Ammonium fluoride, ammonium bifluoride, sodium fluoride and phosphoric acid in the acidic oil removal tank are components which cause the surface of the aluminum material to be easy to be coated with ash and generate crystal precipitates. When the acidity value of the bath solution is not enough, acid corrosion ash is easily generated on the surface of the aluminum material, and the oil removal effect is influenced; sodium ions in the sodium fluoride are easy to generate sodium fluoroaluminate precipitate, and the tank liquor needs to be cleaned; phosphoric acid is easy to generate aluminum phosphate precipitate, and the tank liquor needs to be cleaned.
Potassium dichromate K in chromizing tank2Cr2O7Sodium fluoride, potassium ferricyanide K3Fe(CN)6Sodium silicate Na2SiO3The sodium molybdate is a component which makes the surface of the aluminum material easy to be coated with ash and easy to generate crystal precipitates. The components contain sodium and potassium, sodium fluoroaluminate and potassium fluoroaluminate precipitates are easy to generate, and a tank needs to be cleaned; meanwhile, the products can make the bath solution unclear and the chromizing film is easy to be coated with ash, thereby affecting the chromizing quality.
The stabilizer in the chromizing tank is prepared and combined by 2 organic acids containing carboxyl and hydroxyl, and is an unstable component easy to be oxidized and decomposed in the chromizing liquid. These are reducing components in the presence of chromium-containing anhydrides (CrO)3) Hydrofluoric acid, nitric acid and boric acid are easily decomposed by an oxidant, and the stability of the chromizing liquid is affected.
Disclosure of Invention
The invention aims to provide a spray system which is compatible with degreasing and chromizing agents and can reduce pollution and reduce slag in the aluminum industry, and has the characteristics of saving water and reducing pollution.
In order to achieve the purpose, the invention adopts the following technical scheme:
a degreasing and chromizing agent compatible and pollution-reducing spraying system for slag reduction in aluminum industry comprises an oil removing groove, a first non-flowing water washing groove group, a chromizing groove, a second non-flowing water washing groove group, a spraying groove and a draining groove, wherein aluminum sequentially passes through the oil removing groove, the first non-flowing water washing groove group, the chromizing groove, the second non-flowing water washing groove group, the spraying groove and the draining groove; the oil removing tank and the second non-flowing water washing tank group are respectively communicated with the first non-flowing water washing tank group, oil removing liquid is arranged in the oil removing tank, chromizing liquid is arranged in the chromizing tank, and the oil removing liquid and the chromizing liquid are compatible with each other;
the water pump is used for pumping water in the spraying groove and the draining groove into the second non-flowing water washing groove set.

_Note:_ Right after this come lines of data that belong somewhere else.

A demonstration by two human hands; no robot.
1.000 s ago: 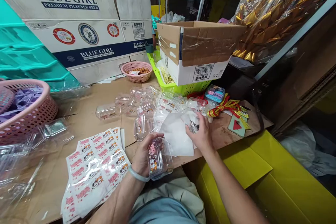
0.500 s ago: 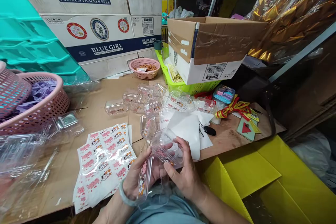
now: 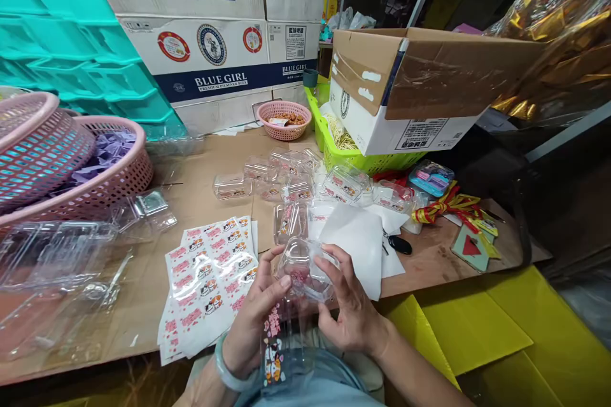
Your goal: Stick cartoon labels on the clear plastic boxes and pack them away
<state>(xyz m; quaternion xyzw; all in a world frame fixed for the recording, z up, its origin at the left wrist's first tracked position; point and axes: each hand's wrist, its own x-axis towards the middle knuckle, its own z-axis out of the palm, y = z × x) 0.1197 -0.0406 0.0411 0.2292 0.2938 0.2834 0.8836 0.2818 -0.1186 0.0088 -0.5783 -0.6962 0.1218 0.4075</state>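
Observation:
A clear plastic clamshell box (image 3: 309, 262) is between my two hands at the table's front edge, its two halves spread apart. My left hand (image 3: 255, 311) grips its left side, thumb on top. My right hand (image 3: 352, 306) has its fingers closed round the right side. A cat sticker (image 3: 273, 356) with pink lettering shows on the half that hangs toward my lap. Left of my hands lie sheets of cat stickers (image 3: 205, 286). Just beyond, another stickered clear box (image 3: 290, 221) rests beside white backing paper (image 3: 356, 241).
Several stickered boxes (image 3: 258, 168) stand mid-table. Pink baskets (image 3: 138, 165) and clear packaging (image 3: 52, 254) are on the left. A cardboard box (image 3: 429, 76) sits on a green basket (image 3: 377, 159). Car key (image 3: 400, 244) and red-yellow ribbon (image 3: 449, 206) lie right. A yellow box (image 3: 472, 331) stands below.
My hands have turned the clear box, and its stickered half now hangs lower toward my lap. My left thumb has come over the top. The view has swung slightly left.

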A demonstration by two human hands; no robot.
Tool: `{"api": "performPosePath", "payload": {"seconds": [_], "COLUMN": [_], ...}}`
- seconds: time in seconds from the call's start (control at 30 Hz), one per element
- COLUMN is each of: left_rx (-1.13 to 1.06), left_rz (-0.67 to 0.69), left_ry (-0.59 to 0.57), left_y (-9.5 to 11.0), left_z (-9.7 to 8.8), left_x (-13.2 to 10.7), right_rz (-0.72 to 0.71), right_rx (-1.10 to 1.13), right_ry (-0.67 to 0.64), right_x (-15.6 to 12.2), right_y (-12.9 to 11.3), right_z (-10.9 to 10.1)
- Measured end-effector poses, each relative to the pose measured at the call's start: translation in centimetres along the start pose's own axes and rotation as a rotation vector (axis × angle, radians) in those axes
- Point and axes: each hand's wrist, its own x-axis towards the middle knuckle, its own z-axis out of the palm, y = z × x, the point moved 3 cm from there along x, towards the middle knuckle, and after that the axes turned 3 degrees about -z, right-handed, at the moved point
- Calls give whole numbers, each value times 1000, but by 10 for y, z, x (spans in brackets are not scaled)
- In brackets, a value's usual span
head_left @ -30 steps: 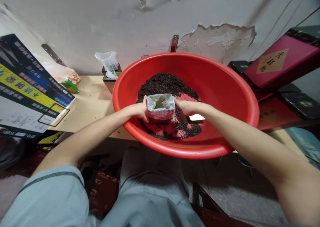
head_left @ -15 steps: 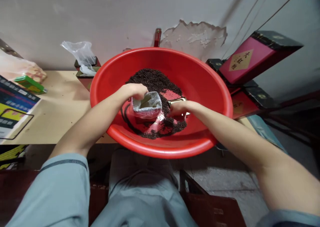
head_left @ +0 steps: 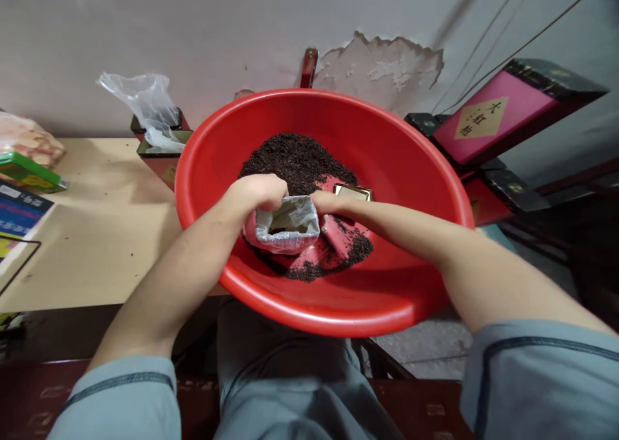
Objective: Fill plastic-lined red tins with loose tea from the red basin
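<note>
A tea tin (head_left: 264,243) with a clear plastic liner (head_left: 287,237) folded over its rim stands in a wide red basin (head_left: 324,317), its mouth facing up at me. My left hand (head_left: 268,191) is closed on the rim at the back left corner. At the back right corner, my right hand (head_left: 323,202) grips the rim and liner; its fingertips are partly hidden. A little dark material shows inside the liner. Dark loose tea (head_left: 294,159) is heaped behind the tin, and more is scattered in front. Just beyond my right wrist lies a gold-edged lid (head_left: 355,193).
Left of the basin, an open tin (head_left: 162,162) has a plastic bag (head_left: 149,108) sticking out. Pink tins (head_left: 498,117) are stacked at the right. A green box (head_left: 31,172) and a printed sheet (head_left: 22,214) lie on the table (head_left: 97,233). A red handle (head_left: 309,68) leans against the wall.
My right hand has let go of the gold-edged lid, which now lies in the basin, and has moved left onto the tin's rim. My left hand stays on the tin.
</note>
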Motion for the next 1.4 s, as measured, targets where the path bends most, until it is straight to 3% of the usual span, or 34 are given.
{"api": "performPosePath", "payload": {"seconds": [0.13,0.27,0.4,0.57,0.67,0.8,0.9,1.07,1.2,1.4], "left_rx": [-3,-14,-47,-150,-309,-467,-496,-490,-536,-546], "left_rz": [34,61,92,80,39,-201,-314,-344,-338,-340], "left_ry": [23,67,33,56,199,405,418,373,321,260], "left_y": [0,2,3,-15,-34,-59,-69,-76,-77,-74], "left_z": [-3,-4,-4,-6,-9,-10,-6,-1,3,4], "left_x": [0,1,2,-1,-2,2,9,17,21,19], "right_rz": [57,15,-110,-66,-107,-175,-218,-192,-134,76], "right_rx": [-61,-113,-131,-159,-201,-275,-306,-282,-134,440], "right_ry": [304,606,594,722,716,637,631,632,636,542], "right_x": [11,19,58,88,85,76,71,60,52,51], "right_y": [-11,-12,-21,-28,-23,-15,-13,-10,-11,-19], "right_z": [-16,3,24,13,0,-15,-28,-51,-72,-86]}}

Further, the first no-flow rinsing bath group comprises a first no-flow rinsing bath, a second no-flow rinsing bath and a third no-flow rinsing bath which are sequentially communicated, wherein the first no-flow rinsing bath is communicated with the oil removing groove and can supplement water to the oil removing groove; the second no-flow rinsing bath group comprises a No. four no-flow rinsing bath, a No. five no-flow rinsing bath and a No. six no-flow rinsing bath which are sequentially communicated, the No. six no-flow rinsing bath is communicated with the spraying bath and the draining bath through a pump, the No. four no-flow rinsing bath is communicated with the No. three no-flow rinsing bath, and water can be supplemented to the No. three no-flow rinsing bath.

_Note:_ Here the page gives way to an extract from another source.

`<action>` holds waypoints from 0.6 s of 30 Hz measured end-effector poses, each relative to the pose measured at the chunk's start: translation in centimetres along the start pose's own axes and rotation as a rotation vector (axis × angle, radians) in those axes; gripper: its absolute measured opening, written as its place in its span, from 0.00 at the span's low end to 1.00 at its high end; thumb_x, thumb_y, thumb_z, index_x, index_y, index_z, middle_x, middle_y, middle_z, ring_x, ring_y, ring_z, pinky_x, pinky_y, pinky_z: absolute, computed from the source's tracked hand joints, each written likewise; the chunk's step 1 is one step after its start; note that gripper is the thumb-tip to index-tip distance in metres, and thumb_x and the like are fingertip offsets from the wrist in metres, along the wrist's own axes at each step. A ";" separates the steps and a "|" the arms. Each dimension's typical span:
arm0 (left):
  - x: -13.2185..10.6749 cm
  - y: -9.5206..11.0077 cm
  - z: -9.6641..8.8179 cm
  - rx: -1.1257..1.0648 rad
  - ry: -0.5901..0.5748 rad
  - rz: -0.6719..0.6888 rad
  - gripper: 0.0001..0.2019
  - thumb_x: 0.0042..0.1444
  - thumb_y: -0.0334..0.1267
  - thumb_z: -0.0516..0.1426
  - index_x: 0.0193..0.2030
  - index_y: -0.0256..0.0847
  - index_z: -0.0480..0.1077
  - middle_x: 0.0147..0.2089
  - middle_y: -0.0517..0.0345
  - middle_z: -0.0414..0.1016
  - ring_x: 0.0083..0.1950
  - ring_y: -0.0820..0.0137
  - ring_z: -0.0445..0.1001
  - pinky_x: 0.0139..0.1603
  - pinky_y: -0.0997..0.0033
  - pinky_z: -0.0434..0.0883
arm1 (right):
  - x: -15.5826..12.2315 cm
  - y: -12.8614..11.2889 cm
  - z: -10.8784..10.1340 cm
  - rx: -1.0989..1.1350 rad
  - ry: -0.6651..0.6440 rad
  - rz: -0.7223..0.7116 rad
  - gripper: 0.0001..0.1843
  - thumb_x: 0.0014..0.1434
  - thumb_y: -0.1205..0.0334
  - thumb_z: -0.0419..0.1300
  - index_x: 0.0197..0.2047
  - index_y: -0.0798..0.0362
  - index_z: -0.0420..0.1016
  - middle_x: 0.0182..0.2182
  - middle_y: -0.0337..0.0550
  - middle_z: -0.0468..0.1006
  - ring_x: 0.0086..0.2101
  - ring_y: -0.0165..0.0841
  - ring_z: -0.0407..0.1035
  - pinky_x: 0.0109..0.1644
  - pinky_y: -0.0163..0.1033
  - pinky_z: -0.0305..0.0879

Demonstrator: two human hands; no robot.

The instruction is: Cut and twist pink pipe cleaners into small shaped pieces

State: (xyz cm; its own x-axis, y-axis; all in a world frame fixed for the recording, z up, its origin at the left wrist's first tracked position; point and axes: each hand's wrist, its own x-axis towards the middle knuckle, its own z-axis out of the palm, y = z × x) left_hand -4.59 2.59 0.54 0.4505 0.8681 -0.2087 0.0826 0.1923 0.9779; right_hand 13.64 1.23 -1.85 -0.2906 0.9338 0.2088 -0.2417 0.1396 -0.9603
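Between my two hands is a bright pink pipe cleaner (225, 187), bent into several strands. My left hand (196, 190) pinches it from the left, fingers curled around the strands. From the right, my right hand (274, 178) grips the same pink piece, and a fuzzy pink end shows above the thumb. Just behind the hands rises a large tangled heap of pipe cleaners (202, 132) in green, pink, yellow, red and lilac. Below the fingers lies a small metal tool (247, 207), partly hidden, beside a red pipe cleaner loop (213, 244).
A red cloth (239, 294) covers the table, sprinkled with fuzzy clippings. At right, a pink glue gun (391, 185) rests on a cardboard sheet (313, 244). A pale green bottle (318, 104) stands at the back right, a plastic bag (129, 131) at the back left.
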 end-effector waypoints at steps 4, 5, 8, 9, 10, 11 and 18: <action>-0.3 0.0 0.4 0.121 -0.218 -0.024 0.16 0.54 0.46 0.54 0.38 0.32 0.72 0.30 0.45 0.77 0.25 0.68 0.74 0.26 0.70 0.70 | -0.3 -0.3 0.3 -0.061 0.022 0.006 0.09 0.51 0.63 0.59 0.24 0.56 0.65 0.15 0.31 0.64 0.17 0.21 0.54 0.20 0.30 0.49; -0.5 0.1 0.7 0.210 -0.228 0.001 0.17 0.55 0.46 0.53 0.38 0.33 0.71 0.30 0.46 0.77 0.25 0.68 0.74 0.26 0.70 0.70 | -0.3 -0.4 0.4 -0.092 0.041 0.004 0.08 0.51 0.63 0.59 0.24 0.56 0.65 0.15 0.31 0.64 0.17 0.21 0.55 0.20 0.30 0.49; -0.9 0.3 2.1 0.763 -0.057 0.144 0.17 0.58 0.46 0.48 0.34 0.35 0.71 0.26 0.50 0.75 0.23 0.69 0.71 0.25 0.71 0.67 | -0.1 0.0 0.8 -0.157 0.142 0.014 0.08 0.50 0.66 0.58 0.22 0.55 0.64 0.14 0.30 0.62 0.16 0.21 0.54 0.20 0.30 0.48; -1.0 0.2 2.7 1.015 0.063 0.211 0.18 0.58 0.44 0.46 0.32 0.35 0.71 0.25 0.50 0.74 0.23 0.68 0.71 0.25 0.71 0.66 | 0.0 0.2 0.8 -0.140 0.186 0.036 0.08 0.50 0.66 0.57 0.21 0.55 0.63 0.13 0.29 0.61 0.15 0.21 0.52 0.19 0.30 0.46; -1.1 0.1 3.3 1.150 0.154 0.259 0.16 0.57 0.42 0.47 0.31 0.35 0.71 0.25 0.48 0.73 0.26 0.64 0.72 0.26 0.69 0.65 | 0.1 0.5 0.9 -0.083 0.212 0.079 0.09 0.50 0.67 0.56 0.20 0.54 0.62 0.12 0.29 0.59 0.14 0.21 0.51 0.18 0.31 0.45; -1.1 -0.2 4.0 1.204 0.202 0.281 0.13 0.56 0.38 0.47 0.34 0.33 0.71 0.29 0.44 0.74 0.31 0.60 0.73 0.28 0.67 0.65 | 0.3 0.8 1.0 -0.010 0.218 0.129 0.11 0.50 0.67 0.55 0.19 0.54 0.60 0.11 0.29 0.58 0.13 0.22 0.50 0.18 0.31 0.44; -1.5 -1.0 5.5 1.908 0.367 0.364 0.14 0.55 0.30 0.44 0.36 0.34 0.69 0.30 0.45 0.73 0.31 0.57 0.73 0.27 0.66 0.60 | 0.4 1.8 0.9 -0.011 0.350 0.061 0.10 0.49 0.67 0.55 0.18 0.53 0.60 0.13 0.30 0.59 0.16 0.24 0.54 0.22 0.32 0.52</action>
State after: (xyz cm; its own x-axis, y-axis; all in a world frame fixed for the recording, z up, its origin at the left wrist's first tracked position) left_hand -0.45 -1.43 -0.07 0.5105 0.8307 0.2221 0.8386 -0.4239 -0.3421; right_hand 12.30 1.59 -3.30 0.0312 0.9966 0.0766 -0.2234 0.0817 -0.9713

Further, single-way valves are arranged between the first no-flow rinsing bath and the second no-flow rinsing bath, between the second no-flow rinsing bath and the third no-flow rinsing bath, between the fourth no-flow rinsing bath and the fifth no-flow rinsing bath, and between the fifth no-flow rinsing bath and the sixth no-flow rinsing bath; the water flow sequentially passes through a No. six no-flow rinsing bath, a No. five no-flow rinsing bath, a No. four no-flow rinsing bath, a No. three no-flow rinsing bath, a No. two no-flow rinsing bath and a No. one no-flow rinsing bath;
the No. six No. two no.
Further, the control indexes of the deoiling liquid are as follows: 68 wt% nitric acid 40-60 g/L, 50 wt% hydrofluoric acid 5-15 g/L, and acid concentration 1.0-1.5 equivalent.
Furthermore, in the long-term operation process of the oil removing groove, the added agents are solutions of nitric acid and hydrofluoric acid, and 68 wt% of nitric acid/50 wt% of hydrofluoric acid in the added agents of the oil removing groove is 1.5-2.5.
Further, the control indexes of the chromizing liquid are as follows: chromic anhydride CrO32.5-3.5 g/L, 50 wt% hydrofluoric acid 0.4-0.8 g/L, 68 wt% nitric acid 5-7 g/L, pH 1.8.8-2.2.
Furthermore, in the long-term operation process of the chromizing liquid, the added medicament is a solution of nitric acid and hydrofluoric acid, and the added medicament of the chromizing tank is 68 wt% of nitric acid/50 wt% of hydrofluoric acid which is 8-12.
Further, the mutual compatibility of the deoiling liquid and the chromizing liquid means that:
when part of deoiling liquid in the deoiling tank is brought into the chromizing tank, the operation of the chromizing tank is not influenced, and the chromizing capacity of the chromizing liquid is not influenced;
when part of chromizing liquid in the chromizing tank is brought into the oil removing tank, the operation of the oil removing tank is not influenced, and the oil removing capability of the oil removing liquid is not influenced.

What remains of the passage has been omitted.